The HPSEVERITY Procedure

PROC HPSEVERITY Statement

  • PROC HPSEVERITY options;

The PROC HPSEVERITY statement invokes the procedure. You can specify two types of options in the PROC HPSEVERITY statement. One set of options controls input and output. The other set of options controls the model estimation and selection process.

The following options control the input data sets used by PROC HPSEVERITY and various forms of output generated by PROC HPSEVERITY. The options are listed in alphabetical order.

COVOUT

specifies that the OUTEST= data set contain the estimate of the covariance structure of the parameters. This option has no effect if you do not specify the OUTEST= option. For more information about how the covariance is reported in the OUTEST= data set, see the section OUTEST= Data Set.

DATA=SAS-data-set

names the input data set. If you do not specify the DATA= option, then the most recently created SAS data set is used.

EDFALPHA=confidence-level

specifies the confidence level in the (0,1) range that is used for computing the confidence intervals for the EDF estimates. The lower and upper confidence limits that correspond to this level are reported in the OUTCDF= data set, if specified, and are displayed in the plot that is created when you specify the PLOTS=CDFPERDIST option.

If you do not specify the EDFALPHA= option, then PROC HPSEVERITY uses a default value of 0.05.

INEST=SAS-data-set

names the input data set that contains the initial values of the parameter estimates to start the optimization process. The initial values that you specify in the INIT= option in the DIST statement take precedence over any initial values that you specify in the INEST= data set. For more information about the variables in this data set, see the section INEST= Data Set.

If you specify the SCALEMODEL statement, then PROC HPSEVERITY reads the INEST= data set only if the SCALEMODEL statement contains singleton continuous effects. For more generic regression effects, you should save the estimates by specifying the OUTSTORE= item store in a step and then use the INSTORE= option to read those estimates.

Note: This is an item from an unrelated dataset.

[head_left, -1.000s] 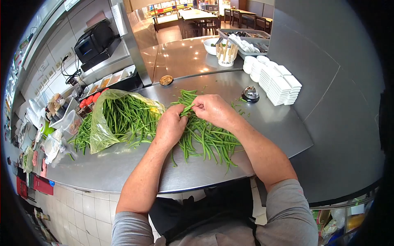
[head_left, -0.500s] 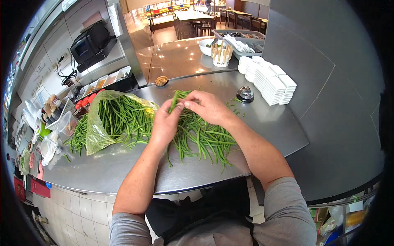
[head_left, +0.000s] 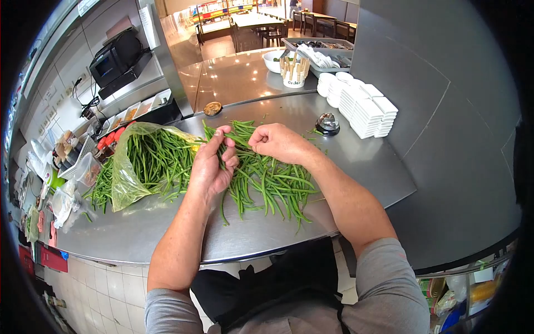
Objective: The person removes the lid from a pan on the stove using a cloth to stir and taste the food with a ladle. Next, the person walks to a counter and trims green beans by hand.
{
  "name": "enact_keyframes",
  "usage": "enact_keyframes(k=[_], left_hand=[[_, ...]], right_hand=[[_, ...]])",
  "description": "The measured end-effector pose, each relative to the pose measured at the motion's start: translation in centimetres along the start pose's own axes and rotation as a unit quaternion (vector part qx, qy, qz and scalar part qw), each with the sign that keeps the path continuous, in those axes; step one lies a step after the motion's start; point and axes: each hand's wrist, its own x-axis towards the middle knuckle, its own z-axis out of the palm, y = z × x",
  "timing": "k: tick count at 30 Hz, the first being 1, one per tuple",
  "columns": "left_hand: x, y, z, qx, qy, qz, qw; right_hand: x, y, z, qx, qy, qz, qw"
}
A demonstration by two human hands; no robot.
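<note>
My left hand [head_left: 213, 164] is closed around a green bean [head_left: 208, 131], whose end sticks up past the fingers. A short way to its right, my right hand [head_left: 280, 145] makes a pinch with thumb and forefinger; whatever is between those fingertips is too small to make out. Loose green beans [head_left: 272, 186] are spread on the steel counter [head_left: 367, 183] beneath and in front of both hands. To the left lies an opened clear yellowish plastic bag [head_left: 127, 186], with many more beans inside and spilling out.
A call bell [head_left: 327, 124] and stacked white dishes [head_left: 364, 108] stand at the right. Farther back are a small brown bowl [head_left: 212, 108], a white "Order" holder [head_left: 294, 78] and a grey cutlery tray [head_left: 325, 47]. A plastic tub [head_left: 88, 168] sits at far left.
My hands were together at the fingertips over a bean and have come apart. My left hand has shifted left and turned, with its fingers curled. The view has shifted slightly.
</note>
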Motion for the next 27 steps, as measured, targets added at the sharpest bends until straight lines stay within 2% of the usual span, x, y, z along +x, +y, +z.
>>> enact_keyframes(k=[5,8,10,12,13,14,15,16,17,19,23,26,27], left_hand=[[0.0,0.5,0.2,0.009,-0.007,0.006,1.0],[-0.6,0.1,0.6,0.042,-0.044,0.005,0.998],[-0.7,-0.6,1.0,0.042,-0.073,-0.002,0.996],[-1.1,-0.8,1.5,0.039,-0.051,-0.005,0.998],[-1.1,-0.7,1.6,0.037,-0.031,-0.002,0.999],[-0.8,-0.7,1.7,0.036,-0.012,0.001,0.999],[-0.1,-0.4,0.3,0.035,-0.032,-0.006,0.999],[-0.4,0.0,1.2,0.023,0.008,-0.007,1.0],[-0.7,0.2,2.2,0.011,0.048,-0.009,0.999],[-0.4,0.3,2.1,-0.002,0.094,-0.014,0.995],[0.3,-0.3,0.3,0.039,0.052,-0.019,0.998],[0.0,-0.6,0.1,0.112,0.02,-0.025,0.993],[-0.4,-0.8,0.9,0.128,0.023,-0.03,0.991]], right_hand=[[0.0,0.0,0.2,0.0,0.049,0.005,0.999],[0.6,0.2,-0.1,0.09,0.184,0.061,0.977],[1.1,1.1,-0.5,0.124,0.271,0.054,0.953],[0.7,1.5,-2.3,0.195,0.23,0.043,0.953],[0.4,1.3,-3.6,0.152,0.197,0.063,0.966],[-0.1,1.7,-4.5,0.065,0.154,0.049,0.985],[-0.6,2.1,-5.4,-0.023,0.109,0.034,0.993],[-0.9,2.2,-6.0,-0.111,0.062,0.018,0.992],[-0.9,2.3,-6.4,-0.163,0.019,0.064,0.984],[-1.0,2.5,-5.7,-0.16,-0.009,0.09,0.983],[-0.4,2.6,-5.2,-0.203,-0.028,0.117,0.972],[-1.0,1.1,-4.9,-0.149,-0.031,0.109,0.982],[-1.1,1.7,-4.6,-0.195,-0.013,0.047,0.98]])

The INSTORE= option is the newer and more flexible method of specifying initial values for distribution and regression parameters.

INITSAMPLE (initsample-option)
INITSAMPLE (initsample-option …initsample-option)

specifies that a sample of the input data be used for initializing the distribution parameters. If you specify more than one initsample-option, then separate them with spaces.

When you do not specify initial values for the distribution parameters, PROC HPSEVERITY needs to compute the empirical distribution function (EDF) estimates as part of the default method for parameter initialization. The EDF estimation process can be expensive, especially when you specify censoring or truncation effects for the loss variable. Furthermore, it is not amenable to parallelism due to the sequential nature of the algorithm for truncation effects. You can use the INITSAMPLE option to specify that only a fraction of the input data be used in order to reduce the time taken to compute the EDF estimates. PROC HPSEVERITY uses the uniform random sampling method to select the sample, the size and randomness of which is controlled by the following initsample-options:

FRACTION=number

specifies the fraction, between 0 and 1, of the input data to be used for sampling.

SEED=number

specifies the seed to be used for the uniform random number generator. This option enables you to select the same sample from the same input data across different runs of PROC HPSEVERITY, which can be useful for replicating the results across different runs. If you do not specify the seed value, PROC HPSEVERITY generates a seed that is based on the system clock.

SIZE=number

specifies the size of the sample. If the data are distributed across different nodes, then this size applies to the sample that is prepared at each node. For example, let the input data set of size 100,000 observations be distributed across 10 nodes such that each node has 10,000 observations. If you specify SIZE=1000, then each node computes a local EDF estimate by using a sample of size 1,000 selected randomly from its 10,000 observations. If you specify both of the SIZE= and FRACTION= options, then the value that you specify in the SIZE= option is used and the FRACTION= option is ignored.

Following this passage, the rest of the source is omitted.